TORONTO, March 11, 2024 (GLOBE NEWSWIRE) — Further to the announcement by Psyence Group Inc (“Psyence Group” or the “Company“) (CSE:PSYG) of the closing (the “Closing”) of the business combination of its subsidiary, Psyence Biomedical Ltd (“PBM“) (NASDAQ:PBM) with Newcourt Acquisition Corp (“Newcourt“), a special purpose acquisition company, (the “Business Combination” or “SpinOut“) and the subsequent listing of PBM on the NASDAQ stock exchange with the trading symbol “PBM”, Psyence Group provides a corporate update.

The Spin-Out

Psyence Biomed II Corp. (“Psyence Biomed“), the therapeutics division of Psyence Group and target business of the Business Combination, is now a wholly-owned subsidiary of NASDAQ traded PBM. Psyence Biomed consists of the clinical trial business and the development of natural psilocybin products in the context of palliative care.

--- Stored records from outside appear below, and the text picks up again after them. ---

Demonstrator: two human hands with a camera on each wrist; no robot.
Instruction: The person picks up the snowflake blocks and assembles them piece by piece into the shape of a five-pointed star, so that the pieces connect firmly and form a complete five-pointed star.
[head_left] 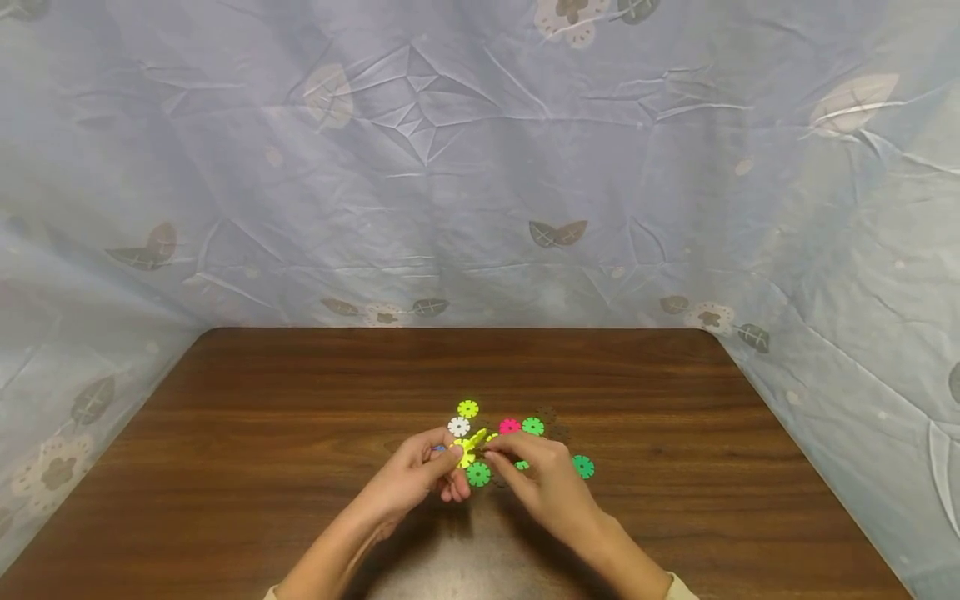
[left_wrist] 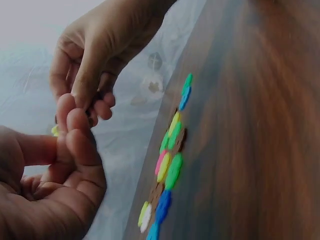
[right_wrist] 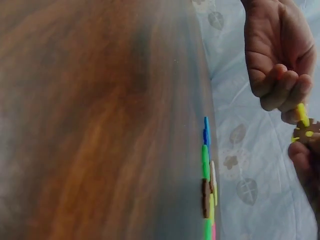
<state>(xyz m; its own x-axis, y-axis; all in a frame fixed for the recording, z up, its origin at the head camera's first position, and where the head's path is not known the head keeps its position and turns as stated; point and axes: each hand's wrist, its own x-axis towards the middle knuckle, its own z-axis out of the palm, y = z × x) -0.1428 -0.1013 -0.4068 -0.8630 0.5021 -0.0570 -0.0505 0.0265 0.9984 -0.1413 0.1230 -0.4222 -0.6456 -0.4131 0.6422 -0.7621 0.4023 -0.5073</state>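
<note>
Yellow notched plastic discs [head_left: 477, 438], joined at an angle, are pinched between thumb and fingers of my left hand [head_left: 420, 467]. My right hand [head_left: 551, 483] pinches a brown notched disc [right_wrist: 306, 131] between thumb and fingertips, right beside the yellow ones. In the right wrist view the brown disc meets the yellow pieces [right_wrist: 302, 114]; whether they are fully slotted together I cannot tell. The left wrist view hides most of the pieces behind my fingers, with only a yellow edge [left_wrist: 55, 130] showing. Both hands are above the table.
Loose notched discs lie on the brown wooden table [head_left: 300, 433] around the hands: yellow [head_left: 468, 408], white [head_left: 459, 427], pink [head_left: 509, 427], several green ones [head_left: 533, 426], brown and blue ones. A teal-green disc [head_left: 583, 467] lies furthest right. A patterned curtain [head_left: 480, 208] surrounds the table's back and sides.
</note>
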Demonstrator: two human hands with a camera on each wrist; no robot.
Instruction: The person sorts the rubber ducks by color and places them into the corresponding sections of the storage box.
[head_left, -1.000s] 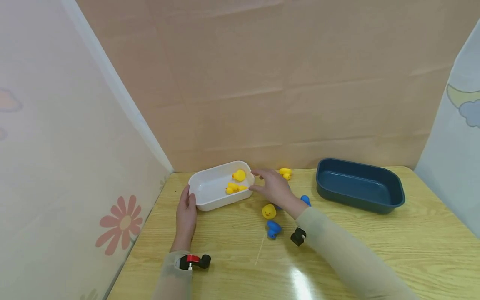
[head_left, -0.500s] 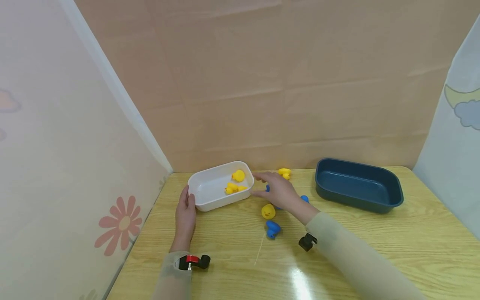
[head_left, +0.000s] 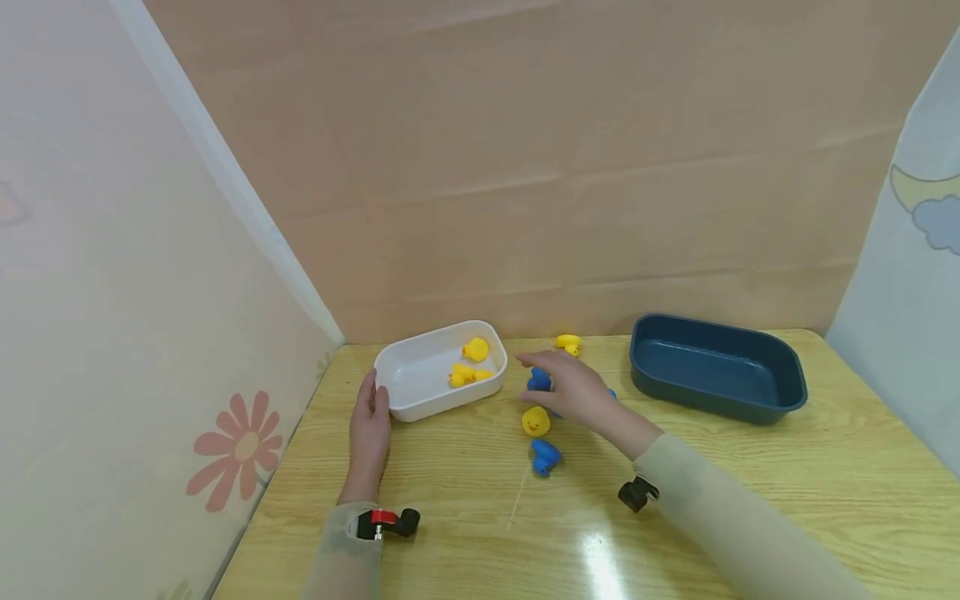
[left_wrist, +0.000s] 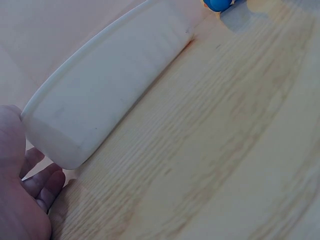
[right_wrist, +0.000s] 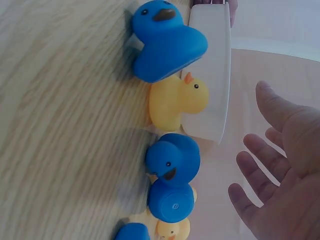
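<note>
Head view.
White tray: on the table, left of centre; long axis slanting from near left to far right. Contents: three yellow ducks toward its right end, the rearmost with beak to the left.
Left hand: at the tray's left end, thumb and fingers set round the near corner, slightly parted.
Right hand: right of the tray, thumb and fingers widely parted, holding nothing.
Middle blue duck: partly seen in the gap between that thumb and fingers.
Upright yellow duck: just nearer, beak toward the wearer.
Near blue duck: tipped, head toward the near edge.
Far yellow duck: by the back wall, head to the near right.
Dark blue tray: at right, long axis slanting from far left to near right.

Left wrist view.
White tray: long side shown, axis running lower left to upper right; left fingers bent at its lower corner.

Right wrist view.
Right hand: palm and spread fingers, apart from the ducks.
Near blue duck: flat base off the tabletop.
Base-out blue duck: underside showing, against the middle blue duck.
</note>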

It has partnered with iNGENū Pty Ltd (“iNGENū“) to conduct Psyence Biomed’s clinical trial in palliative care. iNGENū is an Australian based, globally focused contract research organisation (CRO) with extensive experience working in the psychedelic pharmaceutical drug development and clinical research industry.

Despite a year of constrained small cap markets, particularly in the biotech sector, combined with the numerous start-up, early-stage psychedelic companies competing for a limited pool of capital, we are proud that we were able to close a financing and complete the Business Combination, allowing us to list our clinical trial and product development business on a US National Exchange“, said Executive Chairman of Psyence Group, Jody Aufrichtig.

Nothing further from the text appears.